Liver and Bile

J Hepatol. 2022;76(5):1079–89

Prado V, Hernández-Tejero M, Mücke MM, Marco F, Gu W, Amoros A, Toapanta D, Reverter E, de la Peña-Ramirez C, Altenpeter L, Bassegoda O, Mezzano G, Aziz F, Juanola A, Rodríguez-Tajes S, Chamorro V, López D, Reyes M, Hogardt M, Kempf VAJ, Ferstl PG, Zeuzem S, Martínez JA, Vila J, Arroyo V, Trebicka J, Fernandez J

Rectal colonization by resistant bacteria increases the risk of infection by the colonizing strain in critically ill patients with cirrhosis


Background and aims: It remains unclear whether rectal colonization with multidrug-resistant organisms (MDROs) is prevalent and predisposes to infections by the same pathogens in patients with cirrhosis.
Methods: Two series of critically ill patients were evaluated. In the Barcelona cohort, 486 consecutive patients were prospectively evaluated, 129 with and 357 without cirrhosis (2015–2016). Rectal swabs were performed at admission and weekly thereafter (until intensive care unit [ICU] discharge) to detect MDRO colonization. Risk factors for colonization and infection by MDROs were evaluated.
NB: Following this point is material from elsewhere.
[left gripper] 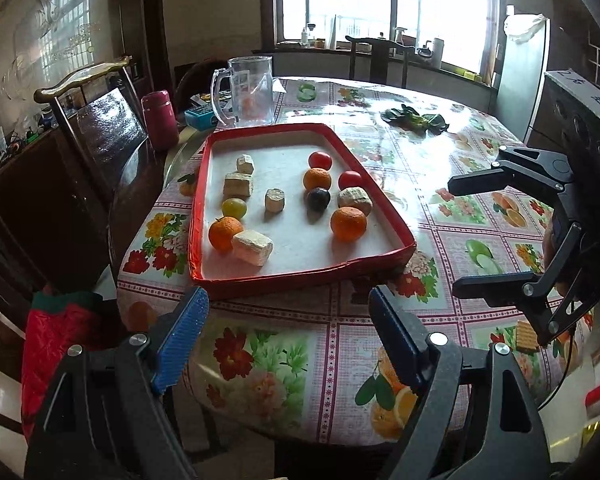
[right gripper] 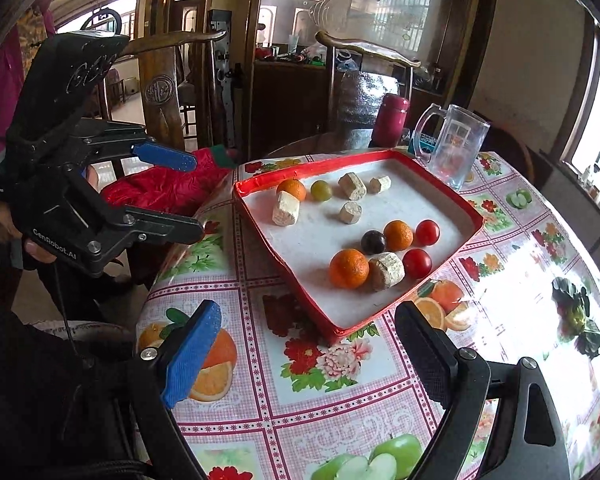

A retrospective cohort from Frankfurt (421 patients with cirrhosis; 2010–2018) was investigated to evaluate MDRO rectal colonization in another epidemiological scenario.
Results: In the Barcelona cohort, 159 patients were colonized by MDROs (32.7%), 102 (64.2%) at admission and 57 (35.8%) during follow-up. Patients with cirrhosis showed higher rates of rectal colonization at admission than those without cirrhosis (28.7% vs. 18.2%, p = 0.01) but similar colonization rates during ICU stay. Extended-spectrum beta-lactamase-Enterobacterales were the most frequent MDROs isolated in both groups. Colonization by MDROs independently increased the risk of infection by MDROs at admission and during follow-up. Risk of new infection by the colonizing strain was also significantly increased in patients with (hazard ratio [HR] = 7.41) and without (HR = 5.65) cirrhosis. Rectal colonization by MDROs was also highly prevalent in Frankfurt (n = 198; 47%; 131 at admission [66.2%] and 67 [33.8%] during follow-up), with vancomycin-resistant enterococci being the most frequent colonizing organism. Rectal colonization by MDROs was also associated with an increased risk of infection by MDROs in this cohort. Infections occurring in MDR carriers were mainly caused by the colonizing strain.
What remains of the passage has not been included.